5 Whys and the Ishikawa fishbone (also called cause-and-effect diagram) are the standard pairing for routine investigations. The fishbone enumerates categories of potential cause — typically Man / Machine / Method / Material / Measurement / Environment for manufacturing (the 6 Ms), or People / Process / Equipment / Materials / Environment / Management for service contexts. Each category surfaces candidate contributing factors; 5 Whys then iterates down each applicable factor to a root cause.

Fishbone forces enumeration before convergence. The single biggest cause of weak 5 Whys is jumping to a chain without enumerating alternatives. The fishbone, run as a structured team session with the operator present, takes 30 minutes for a routine deviation and prevents the single-thread trap. The output is a fishbone + a set of 5 Whys chains (one per active branch) + a converged root-cause statement.

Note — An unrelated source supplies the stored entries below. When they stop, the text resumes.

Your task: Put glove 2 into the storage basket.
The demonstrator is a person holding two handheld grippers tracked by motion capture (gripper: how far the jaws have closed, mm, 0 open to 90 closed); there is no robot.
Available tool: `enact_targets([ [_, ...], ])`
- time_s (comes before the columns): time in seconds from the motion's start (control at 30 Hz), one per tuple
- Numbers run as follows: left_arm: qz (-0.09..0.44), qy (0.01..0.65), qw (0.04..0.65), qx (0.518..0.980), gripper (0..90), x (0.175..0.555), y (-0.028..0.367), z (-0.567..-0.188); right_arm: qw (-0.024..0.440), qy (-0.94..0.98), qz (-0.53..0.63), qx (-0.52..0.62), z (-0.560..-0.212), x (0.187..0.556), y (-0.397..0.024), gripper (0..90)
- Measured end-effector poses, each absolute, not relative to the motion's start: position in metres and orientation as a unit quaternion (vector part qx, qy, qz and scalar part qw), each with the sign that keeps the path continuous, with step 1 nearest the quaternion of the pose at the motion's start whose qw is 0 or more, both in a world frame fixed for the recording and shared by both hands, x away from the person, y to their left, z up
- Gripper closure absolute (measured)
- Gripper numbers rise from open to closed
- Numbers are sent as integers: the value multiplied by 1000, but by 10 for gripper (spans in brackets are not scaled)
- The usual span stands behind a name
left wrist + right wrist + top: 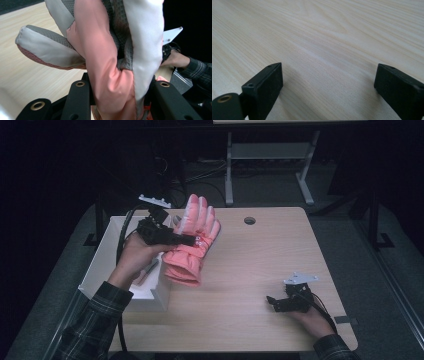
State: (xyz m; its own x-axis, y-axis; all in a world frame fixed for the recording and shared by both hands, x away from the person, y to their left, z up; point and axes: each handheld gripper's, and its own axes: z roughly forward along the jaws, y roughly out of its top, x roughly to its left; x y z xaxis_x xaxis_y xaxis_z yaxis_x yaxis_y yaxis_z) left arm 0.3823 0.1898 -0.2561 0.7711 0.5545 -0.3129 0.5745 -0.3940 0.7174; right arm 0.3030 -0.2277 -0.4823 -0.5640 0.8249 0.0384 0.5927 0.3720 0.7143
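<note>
At the left of the high view stands a white box (100,270), open at the top, on the left edge of the wooden table (250,270). A slim, dark, pen-like item lies inside it; what it is cannot be told. The box is probably the source or the destination of the item in hand.

Just right of the box, in the upper left-centre of the frame, the left gripper (192,240) holds a pink glove (192,245) clear of the table surface. The glove stands roughly upright, fingers toward the top of the frame and cuff hanging toward the tabletop beside the box wall. In the left gripper view the jaws stand at a moderate width, pressed on either side of the glove (110,75) near its middle, with the grey palm fabric and the thumb at the left of that frame. A grip at mid-body keeps the soft item from folding and leaves both ends free.

At the lower right of the high view, the right gripper (272,302) rests low on the table, well apart from the glove. In the right gripper view its jaws are spread wide over bare wood (324,37), with nothing between them. This is judged to be a standby position.
</note>
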Motion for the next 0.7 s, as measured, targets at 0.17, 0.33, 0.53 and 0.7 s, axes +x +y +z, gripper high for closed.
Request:
enact_targets([
  [0.17,-4,357,438,825,628,387,213,-251,166,812,351,437,-482,303,-228,76],
  [0.33,6,371,432,822,628,392,236,-249,166,812,350,437,-482,303,-228,70],
  [0.53,16,389,423,818,628,396,266,-249,166,811,350,438,-482,303,-228,68],
  [0.7,23,410,420,809,628,400,291,-255,166,811,350,438,-482,303,-228,68],
])
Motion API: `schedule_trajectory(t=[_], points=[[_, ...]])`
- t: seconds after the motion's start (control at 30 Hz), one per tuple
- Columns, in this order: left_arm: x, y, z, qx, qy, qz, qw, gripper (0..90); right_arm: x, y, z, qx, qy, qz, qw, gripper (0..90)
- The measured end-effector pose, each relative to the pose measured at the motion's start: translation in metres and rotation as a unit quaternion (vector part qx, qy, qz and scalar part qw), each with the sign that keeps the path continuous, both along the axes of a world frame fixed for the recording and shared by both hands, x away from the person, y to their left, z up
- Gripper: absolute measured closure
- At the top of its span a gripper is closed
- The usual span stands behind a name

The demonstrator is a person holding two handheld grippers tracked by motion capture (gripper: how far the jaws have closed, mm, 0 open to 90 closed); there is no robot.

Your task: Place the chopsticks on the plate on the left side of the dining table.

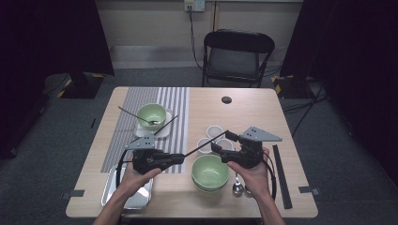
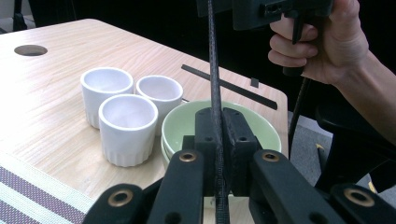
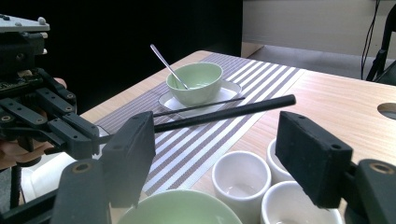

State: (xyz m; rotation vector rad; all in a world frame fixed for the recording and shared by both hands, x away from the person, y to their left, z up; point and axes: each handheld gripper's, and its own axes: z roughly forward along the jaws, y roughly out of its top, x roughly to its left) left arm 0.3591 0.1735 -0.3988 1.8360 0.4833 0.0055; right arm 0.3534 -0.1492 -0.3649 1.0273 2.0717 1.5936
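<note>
Slender black chopstick (image 1: 206, 142), a straight, matt, round-sectioned rod with a blunt squared tip, held in the air above the light wooden table (image 1: 263, 112); it runs level from the left gripper (image 1: 180, 157) toward the right gripper (image 1: 221, 146), passing over the three small white ribbed cups (image 2: 126, 128) and beside the pale green bowl (image 1: 210, 171) near the table's front edge. Left gripper: black jaws pressed together on one end of the chopstick, which in the left gripper view rises as a thin dark line between the pads; right gripper: jaws standing well apart, the chopstick's free end lying across the gap, close by one pad (image 3: 133, 149) and clear of the other; whether it touches the near pad cannot be told. A second thin black chopstick (image 3: 198, 107) rests across the white square plate (image 3: 224, 95) under a second green bowl (image 3: 195, 81) holding a metal spoon (image 3: 168, 65), on the grey striped placemat (image 1: 176, 117); another metal spoon (image 1: 237, 186) lies beside the near bowl.
</note>
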Motion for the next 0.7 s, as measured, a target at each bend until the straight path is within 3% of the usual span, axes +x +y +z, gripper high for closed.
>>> schedule_trajectory(t=[0.37, 0.7], points=[[0.009, 0.017, 0.001, 0.000, 0.000, 0.031, 0.9995, 85.8, -0.002, -0.014, 0.004, -0.012, -0.007, -0.020, 0.9997, 28.3], [0.017, 0.029, 0.008, -0.003, -0.007, 0.051, 0.9987, 85.9, -0.011, -0.048, -0.018, -0.024, 0.016, -0.048, 0.9984, 26.5]])
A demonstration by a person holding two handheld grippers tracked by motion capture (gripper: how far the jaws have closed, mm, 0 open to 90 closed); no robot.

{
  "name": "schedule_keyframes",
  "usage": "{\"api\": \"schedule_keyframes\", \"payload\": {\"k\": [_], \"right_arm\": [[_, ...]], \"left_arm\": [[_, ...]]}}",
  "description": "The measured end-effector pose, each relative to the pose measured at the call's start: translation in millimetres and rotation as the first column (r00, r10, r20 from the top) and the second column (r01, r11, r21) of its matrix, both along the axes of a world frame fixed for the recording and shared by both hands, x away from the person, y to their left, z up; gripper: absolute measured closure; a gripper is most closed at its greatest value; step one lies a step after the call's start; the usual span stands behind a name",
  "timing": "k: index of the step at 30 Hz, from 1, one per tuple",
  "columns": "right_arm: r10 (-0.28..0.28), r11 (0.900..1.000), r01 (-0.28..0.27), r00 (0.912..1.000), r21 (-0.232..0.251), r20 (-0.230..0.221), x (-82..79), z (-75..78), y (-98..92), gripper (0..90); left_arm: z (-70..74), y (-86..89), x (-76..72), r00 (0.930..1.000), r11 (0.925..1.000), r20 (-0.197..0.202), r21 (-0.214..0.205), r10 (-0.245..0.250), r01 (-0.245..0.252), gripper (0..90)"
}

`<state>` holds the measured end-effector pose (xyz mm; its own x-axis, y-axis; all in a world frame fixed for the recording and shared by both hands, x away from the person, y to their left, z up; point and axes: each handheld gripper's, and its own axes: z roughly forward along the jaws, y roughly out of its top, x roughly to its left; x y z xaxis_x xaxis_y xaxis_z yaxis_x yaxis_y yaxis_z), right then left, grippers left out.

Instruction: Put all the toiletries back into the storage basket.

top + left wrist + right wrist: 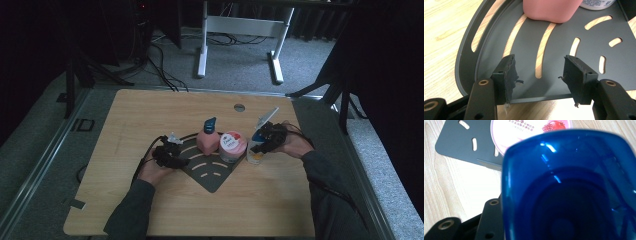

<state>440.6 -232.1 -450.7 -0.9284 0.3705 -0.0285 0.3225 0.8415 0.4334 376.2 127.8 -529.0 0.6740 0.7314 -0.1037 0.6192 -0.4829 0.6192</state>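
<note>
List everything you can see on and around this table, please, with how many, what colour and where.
Table: one, light wood, centre of the high view.
Slotted tray: one, dark grey, fan-shaped, mid-table.
Bottle: one, pink with a blue nozzle, on the tray's far part.
Round jar: one, pinkish, white lid with red fruit print, right of the pink bottle.
Blue-capped bottle: one, pale with orange base, off the tray's right edge, at the right gripper.
Desk frame: one, white, on the grey carpet beyond.
Cables: several, black, on the carpet.
Left gripper: one, black, jaws open over the tray's near edge.
Right gripper: one, black, around the blue cap.
Forearms: two, dark sleeves, from the bottom.
</note>
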Motion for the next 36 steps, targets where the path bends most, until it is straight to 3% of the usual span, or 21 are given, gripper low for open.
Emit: {"api": "schedule_keyframes", "payload": {"k": [16,26,36], "right_arm": [[0.014,0.9999,-0.014,0.9996,0.005,0.026,-5.8,-0.2,-1.2,53.8],[0.043,0.9991,-0.043,0.9989,-0.005,0.016,-12.4,0.7,1.8,54.1],[0.062,0.9976,-0.062,0.9981,0.029,0.002,-18.2,-1.1,1.3,54.2]], "left_arm": [[-0.4,-0.2,0.1,1.0,1.0,0.001,-0.002,0.001,-0.001,43.5],[-0.5,-0.5,0.2,1.0,1.0,0.001,-0.002,0.0,0.0,43.4],[-1.0,-0.9,0.8,1.0,1.0,-0.001,0.0,0.0,0.0,43.3]]}}
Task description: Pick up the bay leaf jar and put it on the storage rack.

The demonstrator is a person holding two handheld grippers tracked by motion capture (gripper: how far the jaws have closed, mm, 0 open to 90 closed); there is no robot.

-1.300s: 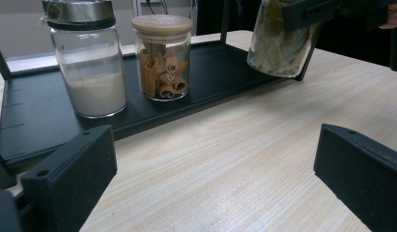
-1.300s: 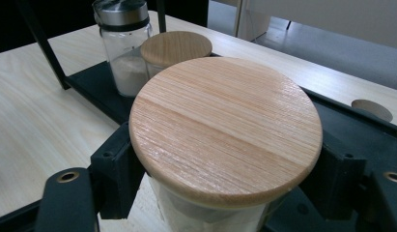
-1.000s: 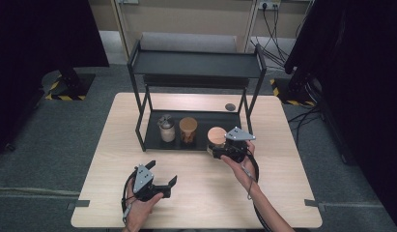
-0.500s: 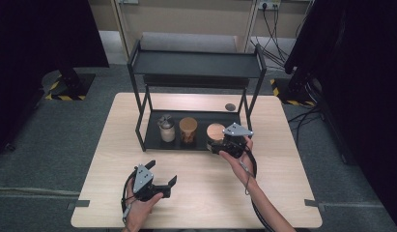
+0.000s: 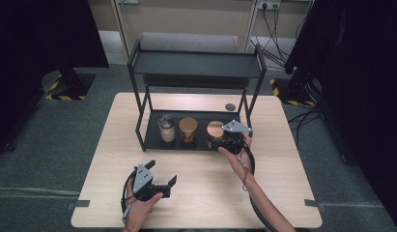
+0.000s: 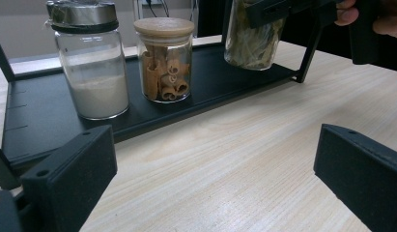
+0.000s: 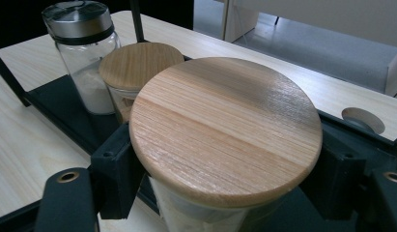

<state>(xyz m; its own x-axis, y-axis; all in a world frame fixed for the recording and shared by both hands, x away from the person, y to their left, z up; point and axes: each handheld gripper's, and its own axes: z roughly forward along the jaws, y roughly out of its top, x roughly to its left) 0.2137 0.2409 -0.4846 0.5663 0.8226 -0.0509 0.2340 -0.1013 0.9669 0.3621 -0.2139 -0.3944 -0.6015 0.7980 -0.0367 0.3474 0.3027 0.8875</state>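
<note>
Risk: the right gripper [image 5: 225,141] could knock the leaf jar [image 6: 251,41] into the cinnamon jar [image 6: 165,60] just beside it, or clip the rack [image 5: 152,140] post when moving, since the space is tight. The grip sits high, just under the wooden lid [image 7: 225,128], so the jar could tilt or slip. Right jaws clamp the leaf jar from both sides, over the rack's lower tray, right end. Left gripper [image 5: 155,183] idles on the bench [image 5: 283,193], jaws wide apart, holding nothing.
</note>
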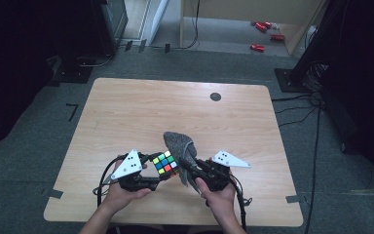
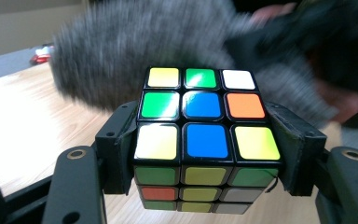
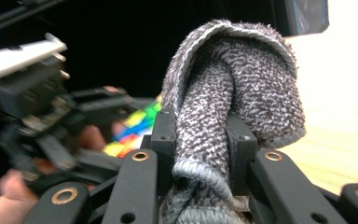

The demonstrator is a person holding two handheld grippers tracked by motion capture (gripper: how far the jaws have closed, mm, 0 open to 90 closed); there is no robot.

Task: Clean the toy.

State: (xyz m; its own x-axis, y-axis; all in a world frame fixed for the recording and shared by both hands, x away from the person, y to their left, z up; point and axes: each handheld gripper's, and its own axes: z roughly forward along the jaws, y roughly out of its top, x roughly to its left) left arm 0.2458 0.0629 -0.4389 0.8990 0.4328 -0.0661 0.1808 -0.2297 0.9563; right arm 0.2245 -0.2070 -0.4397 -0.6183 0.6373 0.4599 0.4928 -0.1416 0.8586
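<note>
While left gripper point(image 2: 205, 154) jaws clamp scrambled cube point(image 2: 204, 135), right gripper point(image 3: 200, 140) jaws pinch fuzzy grey cloth point(image 3: 233, 88).

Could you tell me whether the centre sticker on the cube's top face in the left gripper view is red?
No, the middle sticker on the top face of the cube is blue, with green and orange beside it.

No writing to read anywhere from here: the cube point(image 2: 207, 140) carries plain coloured stickers with no letters or logo, and the cloth point(image 3: 233, 116) and the desk point(image 1: 126, 112) bear no label or number.
</note>
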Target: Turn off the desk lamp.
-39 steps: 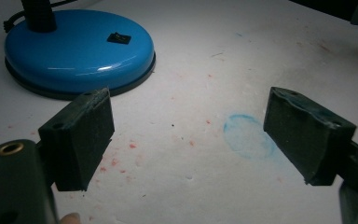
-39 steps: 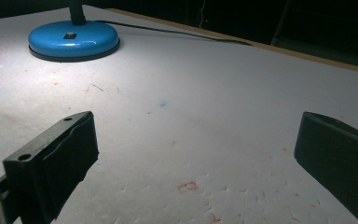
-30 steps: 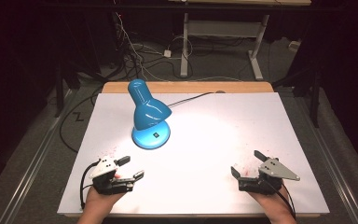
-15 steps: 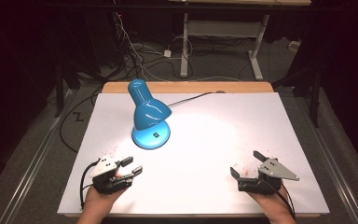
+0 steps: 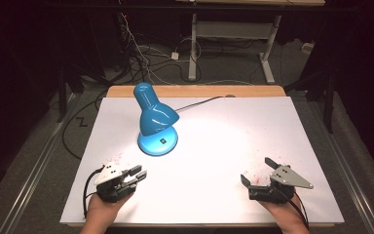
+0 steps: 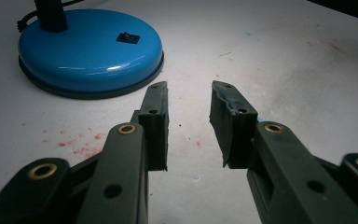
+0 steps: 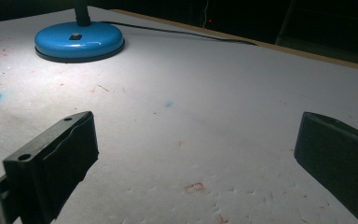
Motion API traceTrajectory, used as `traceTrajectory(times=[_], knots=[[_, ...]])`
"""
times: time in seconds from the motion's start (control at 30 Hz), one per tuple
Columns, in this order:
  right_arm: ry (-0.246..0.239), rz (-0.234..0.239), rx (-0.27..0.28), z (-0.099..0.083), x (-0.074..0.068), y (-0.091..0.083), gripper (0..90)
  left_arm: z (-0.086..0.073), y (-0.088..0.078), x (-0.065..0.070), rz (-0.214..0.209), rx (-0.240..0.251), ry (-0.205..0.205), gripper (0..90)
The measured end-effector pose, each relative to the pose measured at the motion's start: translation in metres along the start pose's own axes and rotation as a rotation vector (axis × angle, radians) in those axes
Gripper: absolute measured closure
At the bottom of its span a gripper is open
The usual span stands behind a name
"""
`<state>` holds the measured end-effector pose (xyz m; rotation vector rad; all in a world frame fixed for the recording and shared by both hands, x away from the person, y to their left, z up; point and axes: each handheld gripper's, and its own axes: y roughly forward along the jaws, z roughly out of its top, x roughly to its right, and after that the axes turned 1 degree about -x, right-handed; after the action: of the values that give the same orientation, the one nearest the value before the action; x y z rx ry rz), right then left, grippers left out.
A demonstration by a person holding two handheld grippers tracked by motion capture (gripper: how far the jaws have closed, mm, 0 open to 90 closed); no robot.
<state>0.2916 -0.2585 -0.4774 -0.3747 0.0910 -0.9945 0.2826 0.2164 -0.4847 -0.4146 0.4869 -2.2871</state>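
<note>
A blue desk lamp (image 5: pixel 157 119) stands lit on the white table (image 5: pixel 233 126), left of centre, its shade tipped down over its round base (image 5: pixel 158 142). My left gripper (image 5: pixel 137 174) sits near the front left edge, just short of the base (image 6: pixel 88 46), which carries a black switch (image 6: pixel 127 37). Its jaws are open by a narrow gap, with nothing between them (image 6: pixel 189 95). My right gripper (image 5: pixel 256 169) rests at the front right, far from the lamp base (image 7: pixel 79 41). It is wide open and holds nothing (image 7: pixel 196 140).
The lamp's black cable (image 5: pixel 200 103) runs back right over the table's wooden rear edge (image 5: pixel 253 90). Red and blue stains mark the white surface (image 7: pixel 168 103). Beyond the table lie floor cables (image 5: pixel 141 53) and a desk frame (image 5: pixel 268 48).
My left gripper has edged slightly forward and to the right, toward the lamp base. The right gripper has hardly moved.
</note>
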Motion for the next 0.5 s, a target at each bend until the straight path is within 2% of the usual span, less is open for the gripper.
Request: traceTrajectory(times=[0.07, 0.17, 0.4, 0.5], knots=[[-0.001, 0.0, -0.001, 0.0, 0.0, 0.0, 0.3, 0.0005, 0.0004, 0.0005, -0.001, -0.006, 0.001, 68.8], [-0.003, 0.001, 0.0, 0.0003, 0.0001, -0.0004, 0.3, 0.0014, 0.0017, 0.0005, -0.031, -0.019, -0.011, 73.1], [-0.005, 0.003, -0.001, 0.0002, -0.0001, -0.0007, 0.3, 0.0034, 0.0023, 0.0022, -0.045, -0.034, 0.0, 84.8], [-0.003, 0.001, 0.0, 0.0005, 0.0, -0.0011, 0.3, 0.0036, 0.0025, 0.0017, -0.051, -0.035, -0.005, 84.9]])
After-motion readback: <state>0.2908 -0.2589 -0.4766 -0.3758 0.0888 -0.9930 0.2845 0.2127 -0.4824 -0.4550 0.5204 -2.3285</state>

• Problem statement (quantified)
• Investigation team (names, roles, including the operator on shift)
• Evidence pulled (audit trail / batch record / equipment log / training record / change-control history / prior CAPAs)
• Technique used (5 Whys, fishbone, FMEA, FTA, Apollo, etc.) and why that technique was chosen
• Fishbone (if applicable) with categories enumerated and active branches identified
• 5 Whys tree per active branch — each node with the answer, the evidence reference and the validator
• Convergence to root cause(s)
• Cross-check method (peer review, second technique, independent reviewer)
• Corrective action (immediate cause)
• Preventive action (systemic cause), scope assessment to other products / lines / sites
• Effectiveness verification plan — observable, measurable, time-bound
• Signature, date, audit trail
• Linkage to the CAPA record (CAPA number, status, owner, due date)

• Investigation cycle time (problem detection → root cause approved)
• % of investigations using a structured technique (5 Whys / fishbone / FTA / FMEA / Apollo) vs free-text
• % of root causes attributing to 'operator error' alone (target: low — high signals stopping-too-early bias)
• % of investigations with operator on the team
• % of investigations with multi-branch fishbone vs single-thread
• Repeat-after-CAPA rate (closed CAPAs that re-open within 12 / 24 months on the same product / process)
• Effectiveness verification closure rate within plan
• Preventive-action scope-assessment completeness (% of CAPAs where scope was extended to other products / lines)
• External finding rate citing inadequate root-cause analysis (483 / Notified Body finding / MDSAP grade)

V5 Ultimate models the 5 Whys as a branching tree inside the investigation record — every node has an answer field, an evidence-reference field (pulling directly from the audit trail, batch record, equipment log, training record, prior CAPAs or change-control history), a validator field and an actionability flag. Branching is first-class — fishbone categories drive the tree structure, multiple active branches converge to one or more root causes, and the tree is rendered visually for the investigator and the reviewer.

The fishbone is a structured workspace before the 5 Whys opens — categories (configurable per industry) enumerate candidate contributing factors with the operator present; only active factors propagate into the 5 Whys tree. The system surfaces prior CAPAs on the same product / process / equipment / supplier with one click — preventing the 'no prior history' assumption that drives repeat findings.

Operator-on-team is enforced — investigations cannot be approved without at least one operator signature alongside the QA reviewer. Stop-at-operator-error is flagged for review — when the chain converges on 'operator did not follow the procedure', the system requires either evidence that the procedure was followable, present, current and trained, or an explicit next-why exploring why it was not. The corrective + preventive actions and the effectiveness-verification plan are required fields with the scope assessment to other products / lines / sites called out separately. Once approved, the investigation is locked with audit trail; any amendment requires a controlled change with two-person e-signature per 21 CFR 11.200.